= WHAT YOU ARE ASKED TO DO =
Return exactly the lines of the records below, starting at the line that contains "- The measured" and ending at the line that contains "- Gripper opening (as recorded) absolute", with both of those lines kept.
START DATA PROVIDED
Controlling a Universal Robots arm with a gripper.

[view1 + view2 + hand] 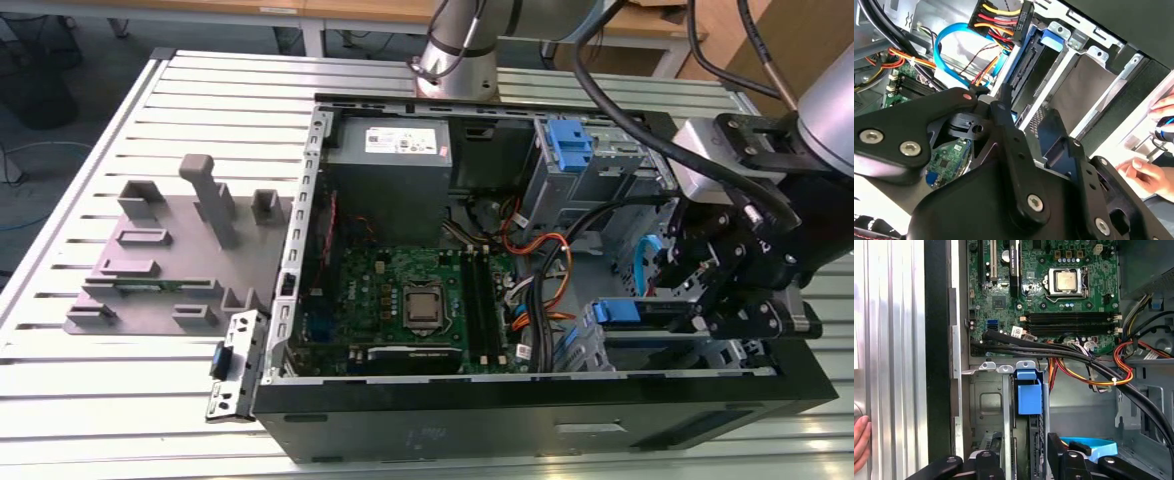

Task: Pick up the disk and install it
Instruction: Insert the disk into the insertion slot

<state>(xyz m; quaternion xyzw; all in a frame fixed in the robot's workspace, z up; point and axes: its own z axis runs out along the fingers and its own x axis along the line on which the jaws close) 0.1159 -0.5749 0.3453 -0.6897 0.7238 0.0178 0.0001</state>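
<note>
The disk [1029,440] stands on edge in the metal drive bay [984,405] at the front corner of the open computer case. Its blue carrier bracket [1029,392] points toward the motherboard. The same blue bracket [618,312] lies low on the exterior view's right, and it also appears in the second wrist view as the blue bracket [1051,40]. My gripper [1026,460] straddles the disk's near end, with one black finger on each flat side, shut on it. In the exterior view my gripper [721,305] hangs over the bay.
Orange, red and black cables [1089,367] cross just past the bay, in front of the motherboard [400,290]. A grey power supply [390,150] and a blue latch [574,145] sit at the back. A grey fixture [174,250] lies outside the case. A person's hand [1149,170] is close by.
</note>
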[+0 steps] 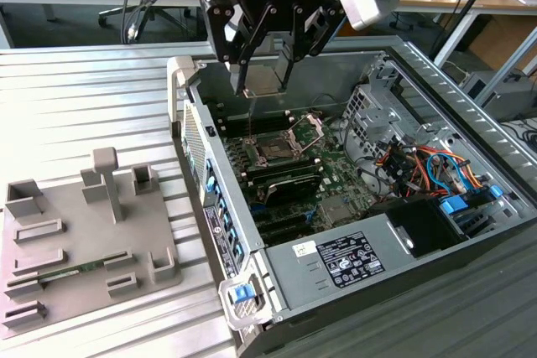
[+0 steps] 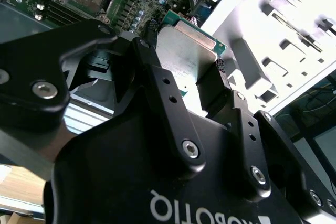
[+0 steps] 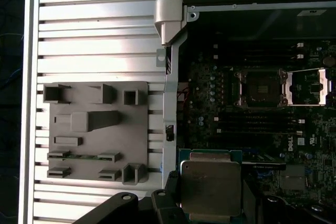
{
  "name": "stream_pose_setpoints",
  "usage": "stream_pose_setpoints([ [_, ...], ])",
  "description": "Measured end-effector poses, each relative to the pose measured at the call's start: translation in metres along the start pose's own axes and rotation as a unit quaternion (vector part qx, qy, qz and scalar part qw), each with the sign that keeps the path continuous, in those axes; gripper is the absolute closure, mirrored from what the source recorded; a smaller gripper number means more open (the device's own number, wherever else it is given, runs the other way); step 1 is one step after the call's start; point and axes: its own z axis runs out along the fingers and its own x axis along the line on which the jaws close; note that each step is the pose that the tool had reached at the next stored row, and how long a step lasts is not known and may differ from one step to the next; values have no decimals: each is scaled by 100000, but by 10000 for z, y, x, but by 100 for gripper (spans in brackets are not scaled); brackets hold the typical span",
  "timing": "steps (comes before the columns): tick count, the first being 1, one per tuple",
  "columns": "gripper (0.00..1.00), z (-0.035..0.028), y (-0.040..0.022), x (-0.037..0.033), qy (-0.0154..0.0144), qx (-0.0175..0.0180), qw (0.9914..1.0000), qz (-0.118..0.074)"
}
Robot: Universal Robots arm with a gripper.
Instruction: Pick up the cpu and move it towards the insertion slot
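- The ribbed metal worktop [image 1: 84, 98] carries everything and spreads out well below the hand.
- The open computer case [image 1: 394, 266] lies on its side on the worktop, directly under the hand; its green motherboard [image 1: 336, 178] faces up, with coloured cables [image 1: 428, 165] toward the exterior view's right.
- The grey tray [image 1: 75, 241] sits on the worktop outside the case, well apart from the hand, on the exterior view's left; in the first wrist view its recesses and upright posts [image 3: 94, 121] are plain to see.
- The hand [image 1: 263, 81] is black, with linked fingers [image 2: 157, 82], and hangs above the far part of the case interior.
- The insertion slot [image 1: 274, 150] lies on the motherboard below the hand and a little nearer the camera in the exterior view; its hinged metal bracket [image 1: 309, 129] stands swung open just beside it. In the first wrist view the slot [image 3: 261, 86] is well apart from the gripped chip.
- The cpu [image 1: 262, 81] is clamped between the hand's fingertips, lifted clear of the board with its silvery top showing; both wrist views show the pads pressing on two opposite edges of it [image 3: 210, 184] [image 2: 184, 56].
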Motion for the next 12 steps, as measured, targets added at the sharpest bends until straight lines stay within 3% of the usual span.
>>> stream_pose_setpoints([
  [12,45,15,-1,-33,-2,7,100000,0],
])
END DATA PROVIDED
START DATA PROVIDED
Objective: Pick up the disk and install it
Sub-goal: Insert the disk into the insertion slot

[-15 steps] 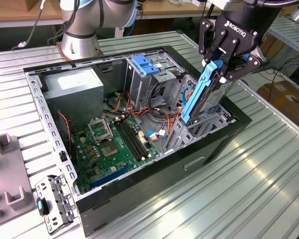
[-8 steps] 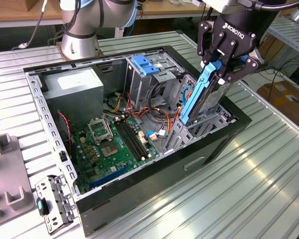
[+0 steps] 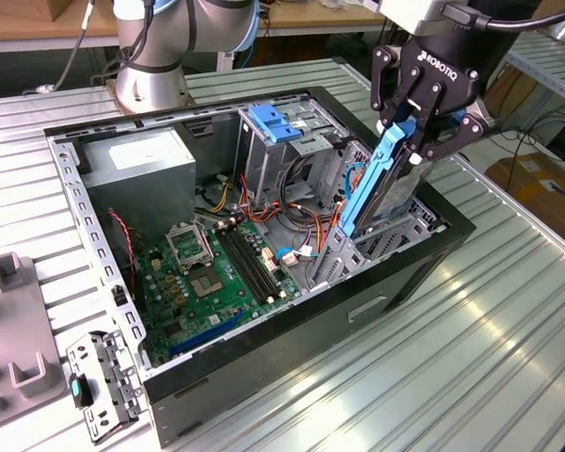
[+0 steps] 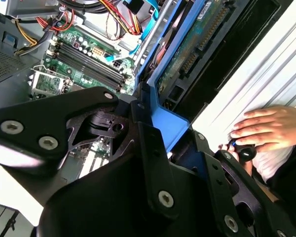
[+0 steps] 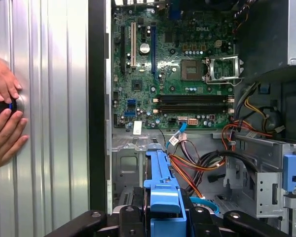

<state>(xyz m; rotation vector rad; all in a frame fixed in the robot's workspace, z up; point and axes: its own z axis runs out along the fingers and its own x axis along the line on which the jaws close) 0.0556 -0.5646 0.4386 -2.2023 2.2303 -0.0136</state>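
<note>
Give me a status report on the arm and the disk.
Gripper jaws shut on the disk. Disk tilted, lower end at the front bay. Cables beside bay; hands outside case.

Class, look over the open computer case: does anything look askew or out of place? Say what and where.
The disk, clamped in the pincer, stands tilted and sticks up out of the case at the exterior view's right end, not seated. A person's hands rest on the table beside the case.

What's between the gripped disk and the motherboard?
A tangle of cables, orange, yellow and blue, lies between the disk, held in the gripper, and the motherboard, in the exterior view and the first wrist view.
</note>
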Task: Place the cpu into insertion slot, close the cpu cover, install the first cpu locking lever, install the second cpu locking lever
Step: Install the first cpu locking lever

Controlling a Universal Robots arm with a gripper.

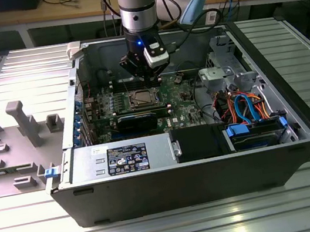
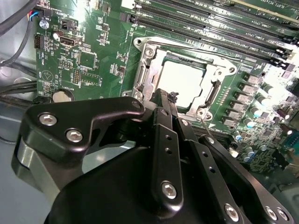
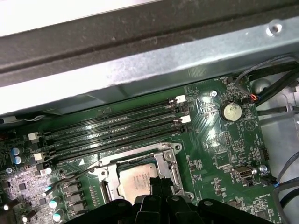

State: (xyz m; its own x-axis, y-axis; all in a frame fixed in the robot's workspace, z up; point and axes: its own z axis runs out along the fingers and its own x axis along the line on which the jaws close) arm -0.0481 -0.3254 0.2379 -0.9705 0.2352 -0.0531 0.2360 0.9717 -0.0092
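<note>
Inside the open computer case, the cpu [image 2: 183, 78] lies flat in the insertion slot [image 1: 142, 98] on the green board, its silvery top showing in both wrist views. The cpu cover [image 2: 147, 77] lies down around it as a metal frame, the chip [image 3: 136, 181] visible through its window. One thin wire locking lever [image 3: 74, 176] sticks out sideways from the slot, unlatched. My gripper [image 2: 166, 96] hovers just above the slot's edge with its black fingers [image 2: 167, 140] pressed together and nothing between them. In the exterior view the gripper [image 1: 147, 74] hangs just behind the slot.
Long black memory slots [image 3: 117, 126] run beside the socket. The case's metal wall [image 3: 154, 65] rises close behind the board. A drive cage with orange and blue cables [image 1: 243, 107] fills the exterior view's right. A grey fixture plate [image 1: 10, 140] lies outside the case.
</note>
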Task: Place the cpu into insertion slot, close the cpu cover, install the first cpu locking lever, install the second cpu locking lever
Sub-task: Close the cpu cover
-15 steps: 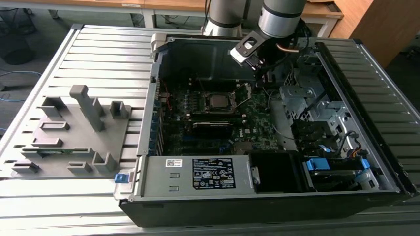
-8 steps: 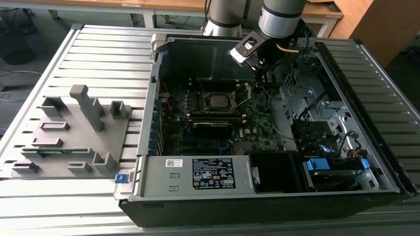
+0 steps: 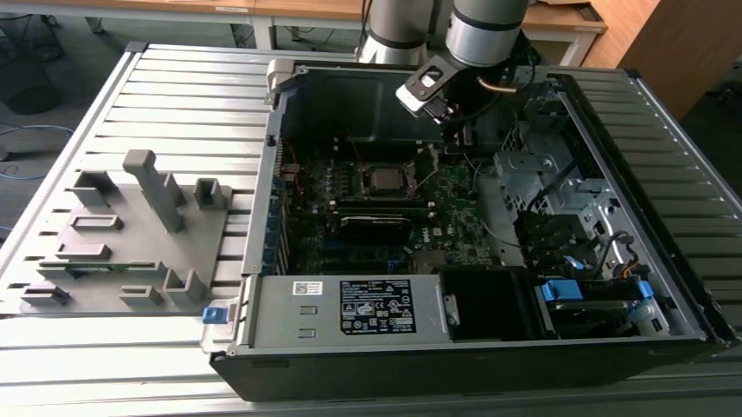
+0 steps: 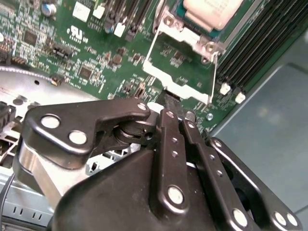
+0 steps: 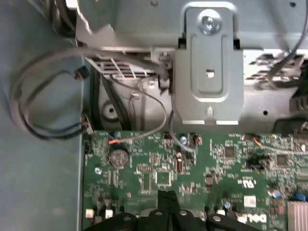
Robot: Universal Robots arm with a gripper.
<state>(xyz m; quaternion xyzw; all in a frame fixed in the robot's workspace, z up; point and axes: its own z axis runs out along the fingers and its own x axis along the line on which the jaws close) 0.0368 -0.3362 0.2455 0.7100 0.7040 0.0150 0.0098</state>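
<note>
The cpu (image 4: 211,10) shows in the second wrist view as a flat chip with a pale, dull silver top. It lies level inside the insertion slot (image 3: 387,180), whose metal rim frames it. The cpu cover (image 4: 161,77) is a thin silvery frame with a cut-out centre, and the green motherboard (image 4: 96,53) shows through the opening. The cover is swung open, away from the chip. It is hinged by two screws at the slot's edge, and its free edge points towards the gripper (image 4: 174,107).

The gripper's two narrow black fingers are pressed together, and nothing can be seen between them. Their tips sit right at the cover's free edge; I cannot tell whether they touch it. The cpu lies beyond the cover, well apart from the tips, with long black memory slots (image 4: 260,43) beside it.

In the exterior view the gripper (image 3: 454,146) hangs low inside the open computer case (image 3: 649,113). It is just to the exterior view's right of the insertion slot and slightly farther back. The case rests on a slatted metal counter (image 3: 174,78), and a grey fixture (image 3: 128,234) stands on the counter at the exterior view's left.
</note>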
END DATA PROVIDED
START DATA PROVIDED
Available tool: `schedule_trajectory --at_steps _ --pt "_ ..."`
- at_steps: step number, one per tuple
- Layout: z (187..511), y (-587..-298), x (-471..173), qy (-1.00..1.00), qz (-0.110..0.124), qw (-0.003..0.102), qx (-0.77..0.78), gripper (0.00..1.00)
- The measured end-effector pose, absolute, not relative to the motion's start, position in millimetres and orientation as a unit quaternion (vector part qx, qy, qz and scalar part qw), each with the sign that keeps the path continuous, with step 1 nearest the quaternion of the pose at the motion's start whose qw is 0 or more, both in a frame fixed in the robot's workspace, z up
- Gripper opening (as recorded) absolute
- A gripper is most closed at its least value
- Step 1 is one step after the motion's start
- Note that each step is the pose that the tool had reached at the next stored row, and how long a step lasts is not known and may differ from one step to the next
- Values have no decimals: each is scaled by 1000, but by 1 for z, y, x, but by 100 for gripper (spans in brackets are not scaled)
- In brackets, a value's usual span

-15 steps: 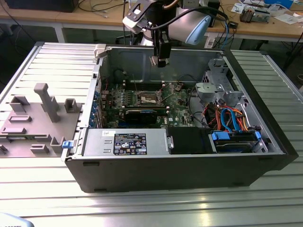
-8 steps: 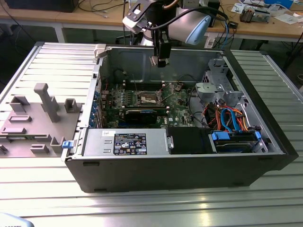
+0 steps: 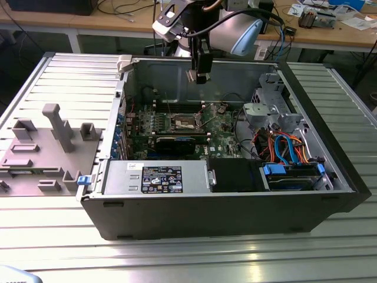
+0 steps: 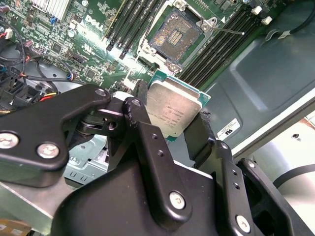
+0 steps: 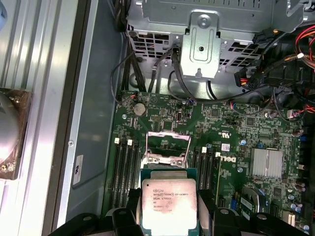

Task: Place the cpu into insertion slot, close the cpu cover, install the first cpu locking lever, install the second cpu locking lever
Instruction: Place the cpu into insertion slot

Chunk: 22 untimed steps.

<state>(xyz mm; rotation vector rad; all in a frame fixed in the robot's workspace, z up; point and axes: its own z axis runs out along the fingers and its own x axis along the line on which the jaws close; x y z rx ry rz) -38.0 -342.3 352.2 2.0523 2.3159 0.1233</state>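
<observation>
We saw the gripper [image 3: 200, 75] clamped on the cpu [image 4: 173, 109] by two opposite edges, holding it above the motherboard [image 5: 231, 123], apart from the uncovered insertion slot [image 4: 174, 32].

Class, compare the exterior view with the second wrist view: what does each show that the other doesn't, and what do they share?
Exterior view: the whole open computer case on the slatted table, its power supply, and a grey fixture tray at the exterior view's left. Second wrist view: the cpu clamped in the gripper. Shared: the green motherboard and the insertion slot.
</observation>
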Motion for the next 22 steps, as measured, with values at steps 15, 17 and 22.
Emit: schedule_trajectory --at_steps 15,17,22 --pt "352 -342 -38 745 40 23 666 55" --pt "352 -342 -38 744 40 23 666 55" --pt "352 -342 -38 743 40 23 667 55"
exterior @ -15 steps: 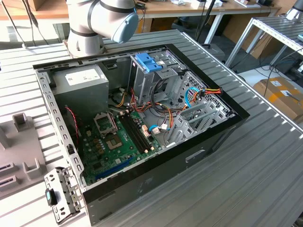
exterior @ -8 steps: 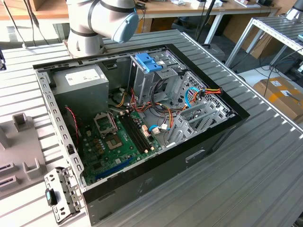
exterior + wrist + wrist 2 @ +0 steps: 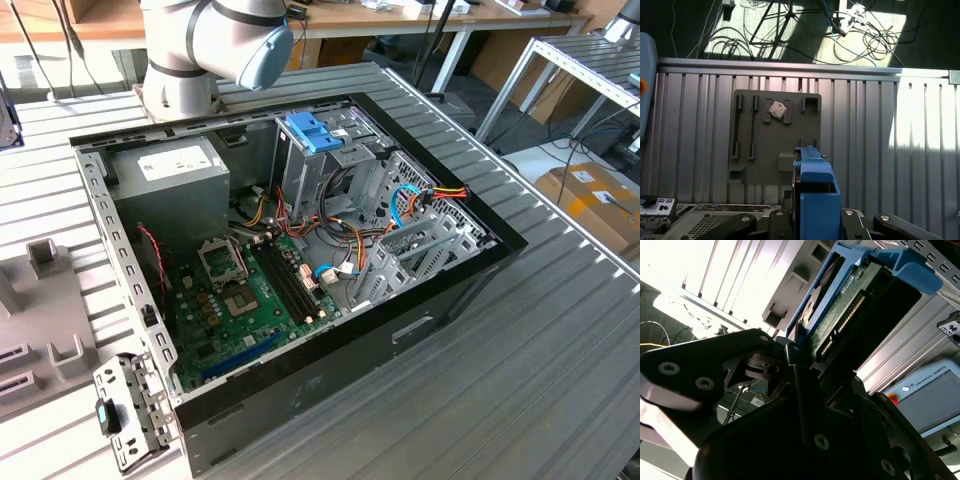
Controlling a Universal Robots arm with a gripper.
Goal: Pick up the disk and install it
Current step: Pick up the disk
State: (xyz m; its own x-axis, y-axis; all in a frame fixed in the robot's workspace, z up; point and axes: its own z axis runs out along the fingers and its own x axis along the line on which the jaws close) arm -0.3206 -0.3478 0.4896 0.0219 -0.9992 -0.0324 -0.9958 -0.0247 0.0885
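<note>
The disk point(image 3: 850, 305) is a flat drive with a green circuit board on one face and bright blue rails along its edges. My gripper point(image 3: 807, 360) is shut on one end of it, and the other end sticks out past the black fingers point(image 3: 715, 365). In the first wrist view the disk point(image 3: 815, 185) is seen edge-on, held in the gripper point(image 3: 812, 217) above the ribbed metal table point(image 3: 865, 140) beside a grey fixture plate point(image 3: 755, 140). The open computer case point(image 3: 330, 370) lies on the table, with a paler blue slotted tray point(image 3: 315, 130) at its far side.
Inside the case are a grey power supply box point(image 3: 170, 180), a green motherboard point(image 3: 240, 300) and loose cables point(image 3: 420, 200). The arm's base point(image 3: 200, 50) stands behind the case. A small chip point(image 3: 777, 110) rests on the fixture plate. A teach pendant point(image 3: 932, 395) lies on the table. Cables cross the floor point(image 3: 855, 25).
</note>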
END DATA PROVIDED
= RESULT OF THE EXERCISE =
- The measured end-effector pose, absolute, not relative to the motion's start, position in millimetres and orientation as a unit quaternion (vector part qx, qy, qz and scalar part qw), each with the sign that keeps the path continuous, with step 1 nearest the quaternion of the pose at the motion's start whose qw is 0 or more, both in a frame fixed in the robot's workspace, z up
- Gripper opening (as recorded) absolute

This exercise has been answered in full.